What this means to me, is that everyone has a divine right to exist in peace, without anyone judging them for what they think, believe, like, or love. Angry atheists are no different from any other minority who is angry about being put down, treated as second class, or abused, be it mentally, physically, etc.

Lots of horrible things have been done in the name of religion, and even, the expansion of America. "Manifest Destiny" meant that we had the God-given right to take the land of the Natives, exploit Asian immigrants, and enslave Africans. I am honestly quite thankful to live in a society that is civilized enough for me, a woman, to be able to express this differing opinion and object to religion as I see fit.
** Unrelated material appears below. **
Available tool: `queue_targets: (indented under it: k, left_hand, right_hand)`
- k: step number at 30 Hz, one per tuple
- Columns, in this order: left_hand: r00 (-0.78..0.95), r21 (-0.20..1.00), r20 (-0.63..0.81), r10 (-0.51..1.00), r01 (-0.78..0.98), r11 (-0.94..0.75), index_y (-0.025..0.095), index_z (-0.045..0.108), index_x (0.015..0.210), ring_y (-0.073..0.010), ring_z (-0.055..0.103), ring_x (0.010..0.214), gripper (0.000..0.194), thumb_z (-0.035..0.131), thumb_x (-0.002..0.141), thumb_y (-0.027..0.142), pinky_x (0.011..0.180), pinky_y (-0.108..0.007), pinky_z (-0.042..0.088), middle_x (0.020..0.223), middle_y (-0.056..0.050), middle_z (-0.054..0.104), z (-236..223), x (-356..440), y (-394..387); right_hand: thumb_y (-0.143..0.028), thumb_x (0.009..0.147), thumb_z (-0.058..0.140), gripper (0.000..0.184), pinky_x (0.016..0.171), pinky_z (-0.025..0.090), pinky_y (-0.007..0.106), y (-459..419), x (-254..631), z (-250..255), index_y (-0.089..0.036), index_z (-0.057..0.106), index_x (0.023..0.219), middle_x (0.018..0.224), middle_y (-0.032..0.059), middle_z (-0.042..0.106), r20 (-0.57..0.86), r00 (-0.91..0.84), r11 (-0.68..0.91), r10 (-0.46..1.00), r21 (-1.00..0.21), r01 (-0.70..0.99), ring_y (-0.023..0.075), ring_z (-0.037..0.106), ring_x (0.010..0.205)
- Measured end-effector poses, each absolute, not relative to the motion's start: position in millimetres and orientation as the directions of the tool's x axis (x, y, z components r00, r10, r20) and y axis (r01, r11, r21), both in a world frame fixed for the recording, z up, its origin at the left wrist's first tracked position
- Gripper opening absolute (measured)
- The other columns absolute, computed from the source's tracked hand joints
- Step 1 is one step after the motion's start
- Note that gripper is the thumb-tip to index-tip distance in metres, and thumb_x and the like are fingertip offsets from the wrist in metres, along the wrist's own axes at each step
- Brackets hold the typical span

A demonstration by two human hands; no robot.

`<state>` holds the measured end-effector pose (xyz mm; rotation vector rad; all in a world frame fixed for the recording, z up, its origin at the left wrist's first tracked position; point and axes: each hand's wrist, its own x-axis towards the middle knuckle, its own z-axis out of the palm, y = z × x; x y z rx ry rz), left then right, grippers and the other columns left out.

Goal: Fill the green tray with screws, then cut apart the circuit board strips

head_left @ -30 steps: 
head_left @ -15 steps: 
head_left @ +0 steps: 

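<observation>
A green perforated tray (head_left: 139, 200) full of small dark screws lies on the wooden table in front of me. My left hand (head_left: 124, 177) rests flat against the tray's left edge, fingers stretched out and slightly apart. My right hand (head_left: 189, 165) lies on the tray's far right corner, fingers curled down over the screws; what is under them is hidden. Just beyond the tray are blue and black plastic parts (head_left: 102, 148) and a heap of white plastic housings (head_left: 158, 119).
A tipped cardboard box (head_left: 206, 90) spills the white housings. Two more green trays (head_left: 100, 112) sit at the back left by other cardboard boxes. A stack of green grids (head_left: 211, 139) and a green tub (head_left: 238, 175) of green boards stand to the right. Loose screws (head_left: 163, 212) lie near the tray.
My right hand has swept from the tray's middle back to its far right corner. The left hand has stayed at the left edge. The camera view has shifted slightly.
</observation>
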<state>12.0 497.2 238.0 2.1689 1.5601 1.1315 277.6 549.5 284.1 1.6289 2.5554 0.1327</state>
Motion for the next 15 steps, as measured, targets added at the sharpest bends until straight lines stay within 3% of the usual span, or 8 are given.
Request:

Telling someone to "shut up or leave" is incredibly insensitive. I was born here, so my upbringing, my socialization is my identity. I'm not about to turn tail and run just because my country is "a bunch of uneducated rednecks" (BTW, there are more groups out there that are offensive and annoying than just rednecks. And a fair majority of my family is/came from groups that could be considered as such. Not all rednecks are terrible people, just saying.) The reason behind this is, if you run, they win. If you shut up, they win. A closed mouth doesn't get fed, and if you don't assert yourself, your views don't get heard and you continue to be trampled over.

I'm always a fan of how this country is run. Sometimes I'm still convinced we are in some kind of dark age of human rights. I am also aware that people can be dicks, whether they're religious or not. I am an angry atheist for the same reason I am an angry woman. My beliefs and my values are considered less in some people's eyes, and what I fight for is equality.